Russian journalist (born 1962)

Grigory Mikhailovich Pasko (Григо́рий Миха́йлович Пасько, born 19 May 1962) is a military Russian journalist, convicted traitor, Amnesty International-designated prisoner of conscience, and founding editor of Ecology and Law, an environmental and citizens' rights magazine.

==Life==
Pasko was born in the village of Kreshchenovka, Kherson Oblast, currently Ukraine, to a teacher's family. He graduated from the journalism department of Lviv University in 1983, and worked as an investigative journalist and editor for Boyevaya Vakhta (Battle Watch), the in-house newspaper of the Russian Pacific Fleet. He worked with Japanese journalists from the NHK TV network and the Asahi Shimbun national daily newspaper. He disclosed the dumping of nuclear waste by the Russian Navy in the Sea of Japan in 1993.

== Prisoner of conscience ==
On 23 November 1997, Pasko was arrested by Russian Federal Security Service agents in Vladivostok. He was accused of espionage for his publications on environmental problems in the Japanese sea, but initially found not guilty, because of the lack of evidence. Due to the efforts of his attorneys, including Ivan Pavlov, Pasko was convicted only for two points of accusation (from sixty). He was found guilty of “abuse of his official position”, but released immediately under a general amnesty.

After several re-trials, the Court of the Pacific Fleet ultimately acquitted Pasko on all counts except espionage, sentencing him to four years of imprisonment for treason on December 25, 2001. He was recognized as a prisoner of conscience by Amnesty International.

In 2003, he was released from detention. Eighteen months later, he was allowed to travel abroad.

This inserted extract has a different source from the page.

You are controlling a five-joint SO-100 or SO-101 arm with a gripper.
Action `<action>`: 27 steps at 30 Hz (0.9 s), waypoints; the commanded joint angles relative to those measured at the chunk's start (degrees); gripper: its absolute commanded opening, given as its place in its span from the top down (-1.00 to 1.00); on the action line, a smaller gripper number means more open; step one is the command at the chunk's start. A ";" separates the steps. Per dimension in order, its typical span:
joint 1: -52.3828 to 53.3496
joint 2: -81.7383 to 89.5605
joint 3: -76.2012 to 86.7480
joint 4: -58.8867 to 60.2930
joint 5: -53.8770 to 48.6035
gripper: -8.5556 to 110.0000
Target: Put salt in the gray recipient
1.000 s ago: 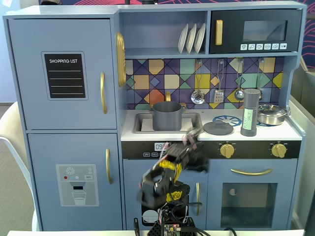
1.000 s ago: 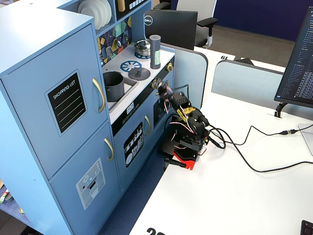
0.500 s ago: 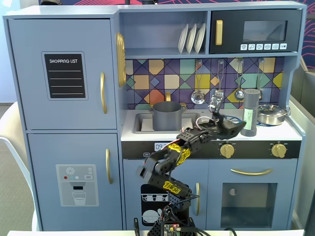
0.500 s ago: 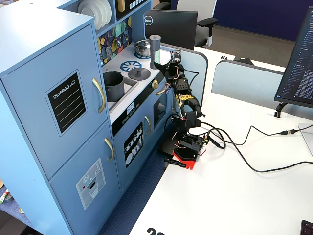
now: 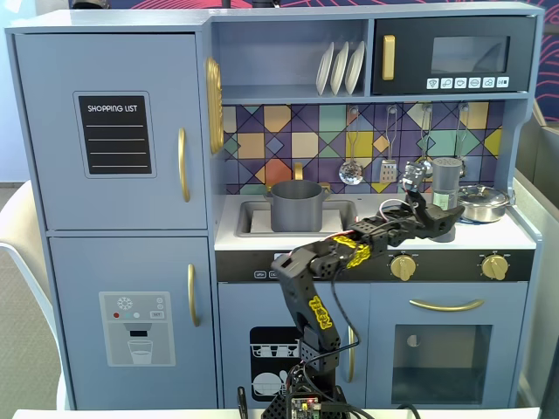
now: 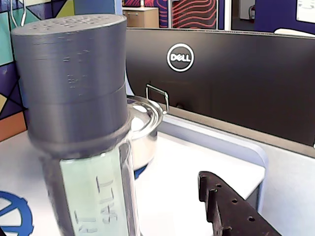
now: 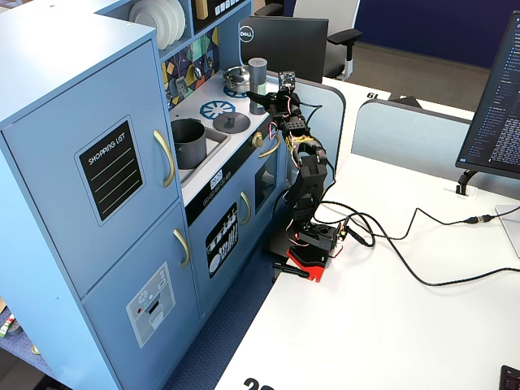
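Now at salt [image 5: 446, 182] [image 6: 83, 132] [image 7: 257, 75], gripper [image 5: 441, 218] [image 7: 258, 99] spread around its base, not clamped, pot [image 5: 296, 205] [image 7: 189, 143] apart in sink.

One salt shaker [image 5: 447, 179], one gray pot [image 5: 296, 206], one flat lid [image 7: 231, 122] and one steel pan [image 5: 483, 202] sit on the toy kitchen. Three white plates [image 5: 341, 68] stand on the shelf. Three utensils [image 5: 388, 144] hang on the backsplash. Two gold knobs [image 5: 403, 266] front the stove. One arm [image 5: 319, 297] reaches up.
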 commanded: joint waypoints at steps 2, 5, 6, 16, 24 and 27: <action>-2.46 -6.33 -9.84 -2.55 -1.14 -0.12; -3.52 -10.90 -13.45 -4.66 -1.14 -0.09; -3.96 -12.48 -14.77 -5.27 -1.41 -0.08; -5.63 -24.17 -28.12 -6.68 -3.52 0.00; -8.17 -29.53 -35.24 -11.25 -6.42 0.77; -9.40 -29.97 -39.81 -13.36 -2.64 0.86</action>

== Complaints to the European Court ==
In October 2009, the European Court of Human Rights rejected the complaints raised by Pasko against Russia under Article 10 ECHR (freedom of expression) by 6 votes to 1:

The Court first noted that both pieces of law on which the domestic courts had based their findings, namely the federal law State Secret Act (the Act) of 1993 listing categories of information that may be classified as secret and a Presidential Decree (the Decree) of 1995 listing information classified as secret with sufficient precision, had been in force during the period of the events, had been publicly available and thus enabling Mr Pasko to foresee the consequences of his actions.

The court also observed that "as a serving military officer, the applicant had been bound by an obligation of discretion in relation to anything concerning the performance of his duties".

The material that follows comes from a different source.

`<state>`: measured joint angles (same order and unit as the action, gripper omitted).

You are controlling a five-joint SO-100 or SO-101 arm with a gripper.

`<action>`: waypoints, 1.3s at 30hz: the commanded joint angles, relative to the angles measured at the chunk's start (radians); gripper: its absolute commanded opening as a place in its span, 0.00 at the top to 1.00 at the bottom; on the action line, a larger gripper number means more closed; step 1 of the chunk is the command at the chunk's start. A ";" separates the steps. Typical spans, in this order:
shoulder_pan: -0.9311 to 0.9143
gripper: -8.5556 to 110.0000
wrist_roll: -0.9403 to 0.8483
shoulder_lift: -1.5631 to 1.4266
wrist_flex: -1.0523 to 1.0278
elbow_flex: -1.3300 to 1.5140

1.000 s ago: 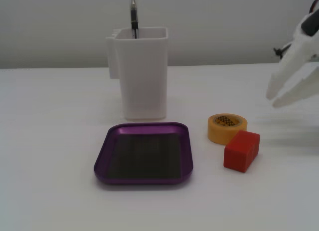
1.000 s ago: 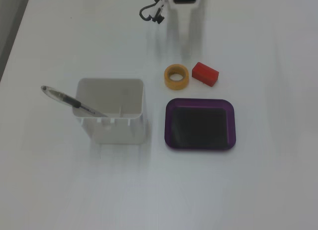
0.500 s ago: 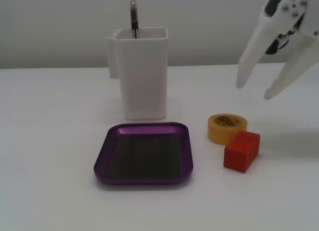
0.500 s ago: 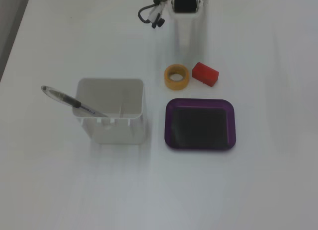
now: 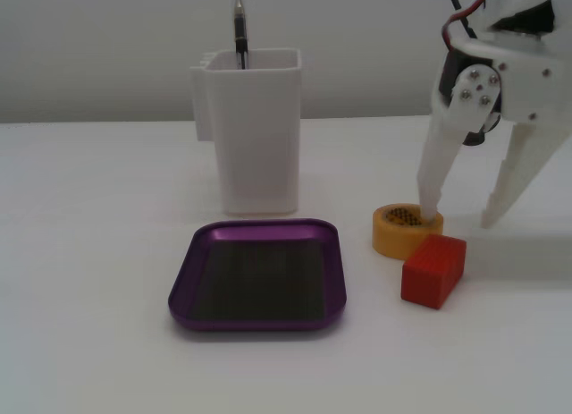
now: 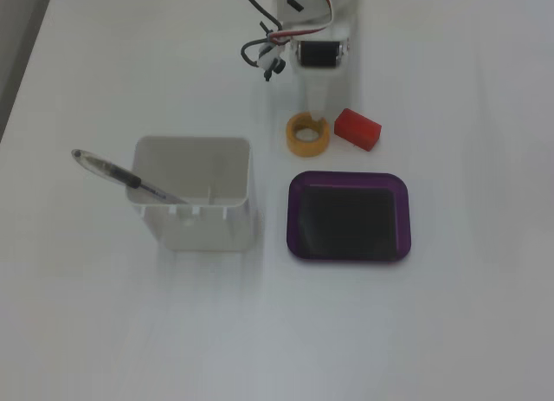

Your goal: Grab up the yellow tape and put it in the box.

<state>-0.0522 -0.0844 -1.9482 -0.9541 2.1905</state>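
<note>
The small yellow tape roll (image 5: 407, 230), a short fat ring with a dark hole in the middle, lies flat on the white tabletop (image 5: 98, 253). Lying flat like this, its hole faces up, so a finger can go down into it. In a fixed view from the side, one white finger (image 5: 434, 177) of the jaws (image 5: 460, 219) reaches down to the roll's top, at the hole or the far rim; I cannot tell if it touches. The other finger hangs to the right of the roll, well clear of it. So the jaws are wide apart and hold nothing. I think they stand this way so that one finger goes inside the ring and the other goes outside, to pinch its wall.

The little red block (image 5: 433, 270) sits just in front of the jaws, right beside the roll, maybe touching it. That is close, so the outer finger could bump it.

The shallow purple metal tray (image 5: 258, 274) with a raised rim and dark floor sits to the left of the jaws, near the roll. It is empty. The trip there looks short.

The tall white plastic holder (image 5: 255, 128) with a pen (image 6: 112, 172) in it stands farther left, behind the tray.
</note>
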 commanded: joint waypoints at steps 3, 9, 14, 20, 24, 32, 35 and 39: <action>-0.006 0.81 -0.044 0.023 0.077 -0.029; -0.006 0.81 -0.054 0.086 0.097 -0.029; -0.006 0.81 -0.054 0.129 0.101 -0.029; -0.006 0.91 -0.055 0.147 0.097 -0.029; -0.003 0.93 -0.043 0.124 0.063 -0.044; 0.055 0.93 -0.051 -0.153 -0.037 -0.172; 0.140 0.93 -0.052 -0.256 -0.043 -0.212; 0.239 0.93 -0.044 -0.330 -0.031 -0.256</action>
<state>0.1396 -0.1335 -2.2059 -0.9925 2.0018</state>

Finally, the European court found that "The domestic courts’ decisions appeared reasoned and well-founded. There had been nothing in the materials of the case to support the applicant’s allegations that his conviction had been overly broad or politically motivated or that he had been sanctioned for any of his publications."

His appeal was rejected in May 2010.

==Further work==
From 2002-2008, Pasko was the founding editor-in-chief of Ecology and Law, a quarterly magazine published by the St. Petersburg branch of the Environmental Rights Center Bellona.

He is a member of the Russian PEN Center in Vladivostok.

== Awards ==

While imprisoned in 2002, Pasko received a human rights award from Reporters Without Borders.